• Required action:
All that is needed is the number of lines in the records that contain the word "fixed", stated without anything else.

• Data for review:
########################################
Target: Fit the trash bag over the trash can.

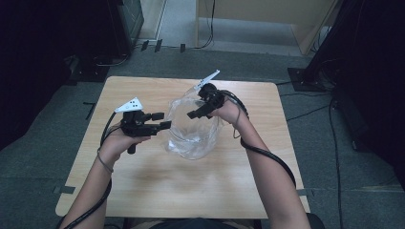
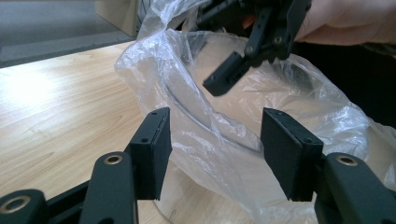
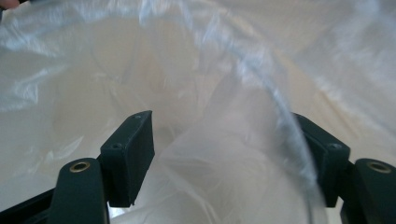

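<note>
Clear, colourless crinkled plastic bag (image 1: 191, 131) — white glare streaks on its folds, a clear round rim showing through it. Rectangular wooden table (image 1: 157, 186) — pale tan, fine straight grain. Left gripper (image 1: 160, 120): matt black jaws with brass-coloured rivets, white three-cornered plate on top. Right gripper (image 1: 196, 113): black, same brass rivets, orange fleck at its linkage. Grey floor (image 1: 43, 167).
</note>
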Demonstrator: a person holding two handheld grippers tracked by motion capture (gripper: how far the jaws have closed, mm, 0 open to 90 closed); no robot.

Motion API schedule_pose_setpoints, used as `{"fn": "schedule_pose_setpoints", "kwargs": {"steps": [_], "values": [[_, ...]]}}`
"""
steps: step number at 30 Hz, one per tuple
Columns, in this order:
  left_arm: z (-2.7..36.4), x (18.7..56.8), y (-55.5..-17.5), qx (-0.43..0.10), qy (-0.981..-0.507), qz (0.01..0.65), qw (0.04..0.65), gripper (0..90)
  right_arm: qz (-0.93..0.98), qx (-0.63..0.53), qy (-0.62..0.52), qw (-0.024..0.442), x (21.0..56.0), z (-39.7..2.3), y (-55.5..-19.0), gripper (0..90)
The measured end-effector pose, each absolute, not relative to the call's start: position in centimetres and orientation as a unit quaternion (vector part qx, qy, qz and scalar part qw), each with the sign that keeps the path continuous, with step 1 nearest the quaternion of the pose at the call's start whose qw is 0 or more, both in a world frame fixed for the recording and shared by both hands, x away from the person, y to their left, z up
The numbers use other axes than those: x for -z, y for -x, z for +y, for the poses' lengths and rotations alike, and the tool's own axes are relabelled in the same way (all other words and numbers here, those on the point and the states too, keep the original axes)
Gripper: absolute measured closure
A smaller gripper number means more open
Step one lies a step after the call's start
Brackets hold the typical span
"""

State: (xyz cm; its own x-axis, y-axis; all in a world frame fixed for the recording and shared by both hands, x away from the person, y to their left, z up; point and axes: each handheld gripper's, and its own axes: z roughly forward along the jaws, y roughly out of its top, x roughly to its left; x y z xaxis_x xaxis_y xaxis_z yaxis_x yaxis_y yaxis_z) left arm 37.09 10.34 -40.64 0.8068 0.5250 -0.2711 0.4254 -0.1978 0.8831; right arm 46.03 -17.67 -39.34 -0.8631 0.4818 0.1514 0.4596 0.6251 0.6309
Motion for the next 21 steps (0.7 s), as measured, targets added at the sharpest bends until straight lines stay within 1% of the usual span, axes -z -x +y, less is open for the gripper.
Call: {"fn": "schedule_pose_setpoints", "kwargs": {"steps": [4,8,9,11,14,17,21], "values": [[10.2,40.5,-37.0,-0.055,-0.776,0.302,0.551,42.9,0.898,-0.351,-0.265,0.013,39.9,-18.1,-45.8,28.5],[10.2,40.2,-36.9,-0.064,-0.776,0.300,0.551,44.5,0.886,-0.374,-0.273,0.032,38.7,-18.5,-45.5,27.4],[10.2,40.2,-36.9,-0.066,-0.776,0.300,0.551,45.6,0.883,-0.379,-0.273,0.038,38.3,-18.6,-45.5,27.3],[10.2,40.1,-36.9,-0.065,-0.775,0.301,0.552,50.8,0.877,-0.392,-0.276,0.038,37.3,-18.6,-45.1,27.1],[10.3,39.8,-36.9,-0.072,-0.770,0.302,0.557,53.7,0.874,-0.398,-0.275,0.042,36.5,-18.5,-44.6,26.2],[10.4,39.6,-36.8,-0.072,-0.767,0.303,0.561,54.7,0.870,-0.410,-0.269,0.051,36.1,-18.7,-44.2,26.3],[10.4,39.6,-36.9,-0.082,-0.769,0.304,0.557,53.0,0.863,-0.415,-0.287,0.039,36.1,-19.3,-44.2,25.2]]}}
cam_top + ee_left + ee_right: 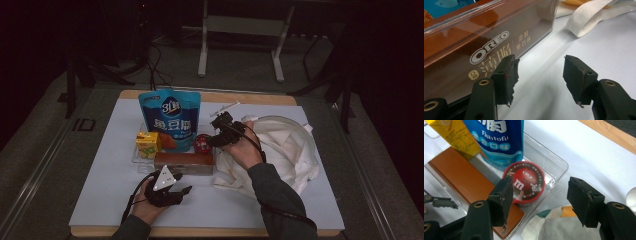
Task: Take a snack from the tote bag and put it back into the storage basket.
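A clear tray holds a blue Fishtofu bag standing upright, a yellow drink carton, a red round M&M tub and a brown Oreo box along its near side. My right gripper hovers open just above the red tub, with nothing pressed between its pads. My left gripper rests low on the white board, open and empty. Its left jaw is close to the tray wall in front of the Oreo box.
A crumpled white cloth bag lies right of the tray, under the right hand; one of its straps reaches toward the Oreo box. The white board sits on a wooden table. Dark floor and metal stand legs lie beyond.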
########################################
• Output:
2